None had severe WM scores.
FT and Patient-Specific Factors
Using a general linear model, the dependency of the FT-segmented parameters on patient-specific factors and covariates was evaluated (On-line Table). The P value indicates whether the FT parameter depends significantly on the factor/covariate, taking into account the relation to the other factors/covariates. All evaluated FT-segmented parameters in the CC bundle correlated significantly with the total WM score. The GA at birth was a significant contributor to the model for the CC-bundle volume and length. The PMA at time of scanning had a significant influence on the radial diffusivity and consequently also on FA and CI. The HC was an important covariate for bundle volume, length, and CI, however, not for the other FT-segmented parameters. Sex and BW (not shown) were only important for CC-bundle volume and CC-bundle length.
For the left PLIC bundle, the relation to WM score was only observed for MD and axial and radial diffusivity. Diffusivity also depended on the GA at birth and the PMA. FA and CI depended mainly on the PMA, due to the contribution of radial diffusivity.
For the right PLIC bundle, only GA, PMA, and WM scores were important for the models of the FT-segmented parameters. However, the influence was much less compared with the left PLIC bundle.
FT and WM Score
In Fig 2, FT-segmented parameters are shown as a function of the WM score. The CC-bundle volume and length were larger for infants with normal or mildly abnormal WM (low WM score) than for infants with moderately abnormal WM. Furthermore, CI decreased and MD increased with increasing WM score.
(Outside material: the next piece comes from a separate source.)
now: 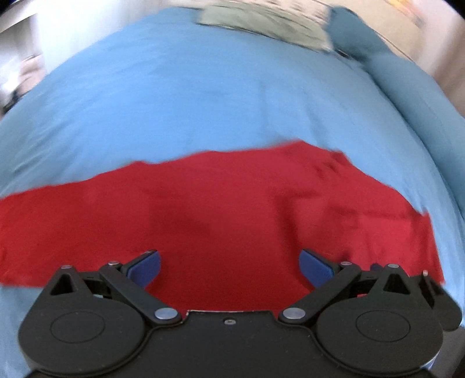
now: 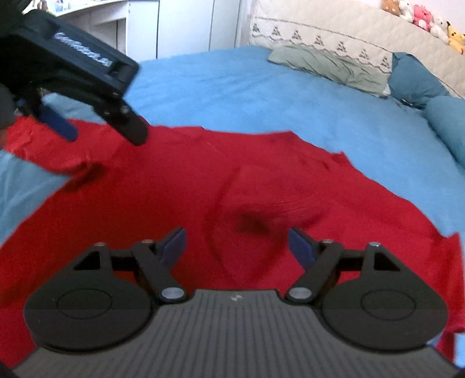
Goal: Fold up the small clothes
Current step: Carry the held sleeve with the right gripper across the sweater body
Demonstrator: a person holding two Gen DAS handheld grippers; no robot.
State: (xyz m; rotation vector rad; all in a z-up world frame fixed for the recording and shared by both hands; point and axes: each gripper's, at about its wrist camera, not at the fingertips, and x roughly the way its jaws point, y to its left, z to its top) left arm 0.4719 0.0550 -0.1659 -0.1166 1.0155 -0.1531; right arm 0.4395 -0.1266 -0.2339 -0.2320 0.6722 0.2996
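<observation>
A red garment (image 2: pixel 203 180) lies spread flat on a blue bed sheet (image 2: pixel 247 87). It also shows in the left wrist view (image 1: pixel 218 203), blurred by motion. My right gripper (image 2: pixel 237 244) is open and empty, hovering just above the garment's middle. My left gripper (image 1: pixel 229 266) is open and empty over the garment. In the right wrist view the left gripper (image 2: pixel 101 128) hangs above the garment's far left part, near a sleeve, with its fingers apart.
A grey-green pillow (image 2: pixel 328 67) and a dark blue pillow (image 2: pixel 412 78) lie at the head of the bed. A quilted headboard (image 2: pixel 334 32) with plush toys (image 2: pixel 421 17) stands behind. White furniture (image 2: pixel 139 29) stands beyond the bed's far left.
</observation>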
For the PLIC bundles, only the diffusivity showed a significant correlation with the WM score, and the increase of the MD with increasing WM score was smaller for the PLIC bundles than for the CC bundle.
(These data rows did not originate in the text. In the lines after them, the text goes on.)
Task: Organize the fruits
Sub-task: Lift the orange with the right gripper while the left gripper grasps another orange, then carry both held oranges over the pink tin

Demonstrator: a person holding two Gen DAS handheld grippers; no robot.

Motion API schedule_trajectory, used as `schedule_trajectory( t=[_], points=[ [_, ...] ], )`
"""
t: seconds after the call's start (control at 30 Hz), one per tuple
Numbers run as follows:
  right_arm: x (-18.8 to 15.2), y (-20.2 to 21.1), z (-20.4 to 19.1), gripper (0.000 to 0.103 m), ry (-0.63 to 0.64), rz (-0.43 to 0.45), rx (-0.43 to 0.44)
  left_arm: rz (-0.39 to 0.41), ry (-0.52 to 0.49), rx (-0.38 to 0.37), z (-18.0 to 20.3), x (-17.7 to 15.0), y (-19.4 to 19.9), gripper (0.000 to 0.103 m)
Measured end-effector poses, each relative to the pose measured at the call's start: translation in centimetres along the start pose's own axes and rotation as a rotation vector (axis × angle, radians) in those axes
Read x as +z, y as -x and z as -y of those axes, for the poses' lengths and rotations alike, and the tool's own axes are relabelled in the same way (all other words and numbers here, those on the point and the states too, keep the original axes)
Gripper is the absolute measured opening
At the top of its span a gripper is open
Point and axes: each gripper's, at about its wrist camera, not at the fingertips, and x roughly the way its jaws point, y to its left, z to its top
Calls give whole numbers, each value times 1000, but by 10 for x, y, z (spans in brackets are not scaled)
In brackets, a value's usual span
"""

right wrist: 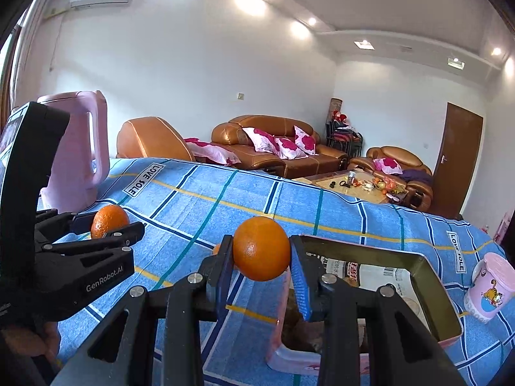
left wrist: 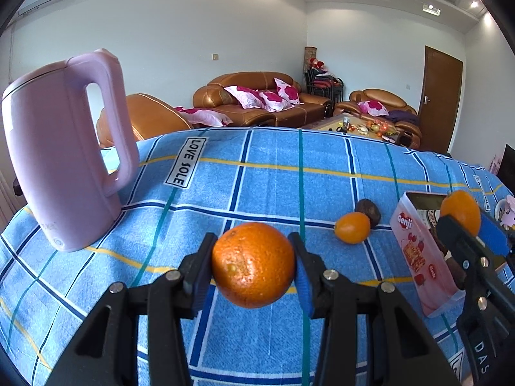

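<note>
The right gripper (right wrist: 261, 259) is clamped on an orange (right wrist: 261, 248) just left of the pink tin (right wrist: 421, 267), lower right of frame; the left gripper (left wrist: 254, 265) grips another orange (left wrist: 253, 264), farther away.

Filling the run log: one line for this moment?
left gripper: holds orange | right gripper: holds second orange over tin
</note>
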Motion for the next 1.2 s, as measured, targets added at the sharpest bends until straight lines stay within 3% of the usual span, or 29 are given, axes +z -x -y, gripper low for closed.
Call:
schedule_trajectory(
  t=[0.73,1.2],
  points=[
    [-10,13,12,36,-27,-34,-5,22,-36,2,22,-12,22,46],
    [-15,21,39,36,-42,-29,-54,23,-42,-32,38,-11,25,46]
  ],
)
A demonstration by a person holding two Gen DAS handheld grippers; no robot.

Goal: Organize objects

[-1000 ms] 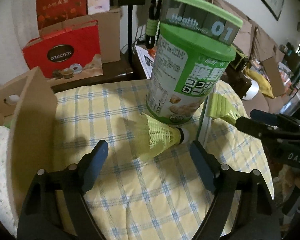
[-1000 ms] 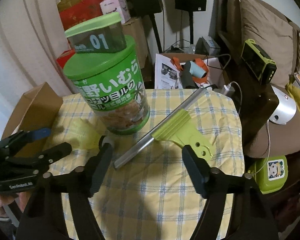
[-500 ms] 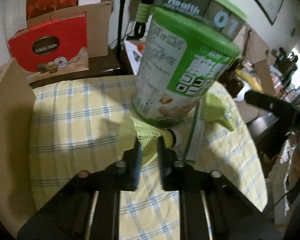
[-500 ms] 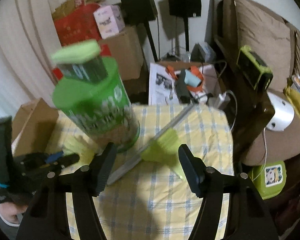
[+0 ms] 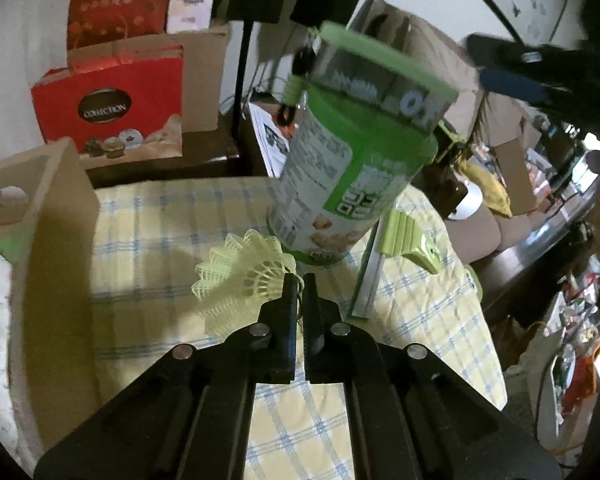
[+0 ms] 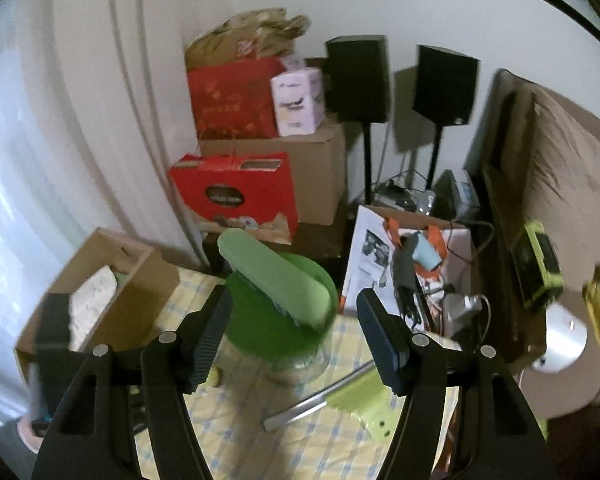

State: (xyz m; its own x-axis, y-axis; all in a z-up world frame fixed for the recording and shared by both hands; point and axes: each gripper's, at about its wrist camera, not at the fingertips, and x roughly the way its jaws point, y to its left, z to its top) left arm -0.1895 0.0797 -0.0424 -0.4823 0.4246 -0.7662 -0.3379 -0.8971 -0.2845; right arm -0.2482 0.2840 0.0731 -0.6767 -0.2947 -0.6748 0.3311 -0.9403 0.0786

If we looked in more detail at the diffusivity, the axial diffusivity showed a significant correlation with WM for all evaluated bundles; however, the radial diffusivity only displayed a correlation for the CC and left PLIC bundle but not for the right PLIC bundle.
A larger variation in the “size characteristics” volume and length was observed for all bundles, compared with the voxel-averaged characteristics like FA, CI, and MD. In addition, the variation was larger for the CC than for the PLIC bundles.
FT-Segmented Parameters and Aspect of the WM Score
Differences in FT-segmented parameters were analyzed between infants with a normal shape of the CC (score 1), focal thinning (score 2), or generalized thinning of the CC (score 3) (results are shown in Fig 3). Compared with the group with a normal CC, significantly reduced values for CC-bundle volume were observed in the group with focal and generalized thinning of the CC (P = .022 and P = .001, respectively). In addition, CI was decreased (P < .001) and MD increased (P = .005) in the CC bundle in the group with a generalized thinned CC. A trend toward decreased length was observed with increasing CC score, though it was not significant (P = .054). The differences in the MD in the CC bundle between the group with a normal shape and focal thinning of the CC (P = .032) were mainly due to a significant increase in radial diffusivity (P = .027) and not in axial diffusivity, whereas a significant increase in both axial (P = .028) and radial diffusivity (P = .027) was observed in the group with a generalized thinning of the CC.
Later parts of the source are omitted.